**Exercise instructions**
How many lines of the data contain the string "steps"? Write the number and nothing more.

**Exercise data**

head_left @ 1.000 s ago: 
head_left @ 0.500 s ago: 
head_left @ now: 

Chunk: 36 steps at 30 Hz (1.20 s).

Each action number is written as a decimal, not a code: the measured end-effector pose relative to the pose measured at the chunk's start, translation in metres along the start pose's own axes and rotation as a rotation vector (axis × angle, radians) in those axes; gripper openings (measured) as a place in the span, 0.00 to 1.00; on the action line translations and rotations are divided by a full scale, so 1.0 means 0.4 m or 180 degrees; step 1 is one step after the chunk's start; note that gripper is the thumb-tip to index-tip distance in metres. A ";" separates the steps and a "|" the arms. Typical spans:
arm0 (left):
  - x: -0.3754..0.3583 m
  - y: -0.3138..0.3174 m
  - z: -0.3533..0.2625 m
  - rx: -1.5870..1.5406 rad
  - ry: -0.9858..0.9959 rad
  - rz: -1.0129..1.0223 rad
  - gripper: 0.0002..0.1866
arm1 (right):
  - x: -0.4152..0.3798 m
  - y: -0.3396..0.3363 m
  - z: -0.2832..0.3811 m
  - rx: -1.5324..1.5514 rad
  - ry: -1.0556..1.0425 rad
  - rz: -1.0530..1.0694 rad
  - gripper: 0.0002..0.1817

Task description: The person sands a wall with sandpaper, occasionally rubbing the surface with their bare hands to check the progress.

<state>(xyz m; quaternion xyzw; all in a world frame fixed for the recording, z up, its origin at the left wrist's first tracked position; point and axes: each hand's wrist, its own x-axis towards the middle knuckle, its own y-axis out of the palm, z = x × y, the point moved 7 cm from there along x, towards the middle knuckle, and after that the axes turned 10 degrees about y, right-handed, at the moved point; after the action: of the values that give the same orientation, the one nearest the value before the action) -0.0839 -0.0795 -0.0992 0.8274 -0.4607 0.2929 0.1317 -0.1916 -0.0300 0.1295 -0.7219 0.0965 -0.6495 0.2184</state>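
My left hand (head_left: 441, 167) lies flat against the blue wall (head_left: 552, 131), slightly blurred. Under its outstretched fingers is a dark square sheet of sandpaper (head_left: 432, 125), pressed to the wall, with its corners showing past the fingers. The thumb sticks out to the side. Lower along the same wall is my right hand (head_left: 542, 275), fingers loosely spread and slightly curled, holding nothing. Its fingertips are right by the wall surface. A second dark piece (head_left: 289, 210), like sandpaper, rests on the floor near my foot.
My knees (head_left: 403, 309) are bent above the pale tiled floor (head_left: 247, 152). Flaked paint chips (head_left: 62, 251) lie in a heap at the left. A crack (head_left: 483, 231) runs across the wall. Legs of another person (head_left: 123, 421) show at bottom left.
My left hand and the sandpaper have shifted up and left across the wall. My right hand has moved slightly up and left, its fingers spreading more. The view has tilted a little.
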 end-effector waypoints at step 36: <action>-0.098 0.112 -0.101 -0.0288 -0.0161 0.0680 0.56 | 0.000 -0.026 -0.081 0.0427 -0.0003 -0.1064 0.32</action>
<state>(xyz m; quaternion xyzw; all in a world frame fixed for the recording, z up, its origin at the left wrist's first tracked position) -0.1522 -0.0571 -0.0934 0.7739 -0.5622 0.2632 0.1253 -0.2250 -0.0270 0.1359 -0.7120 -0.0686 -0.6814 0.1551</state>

**Answer section**
2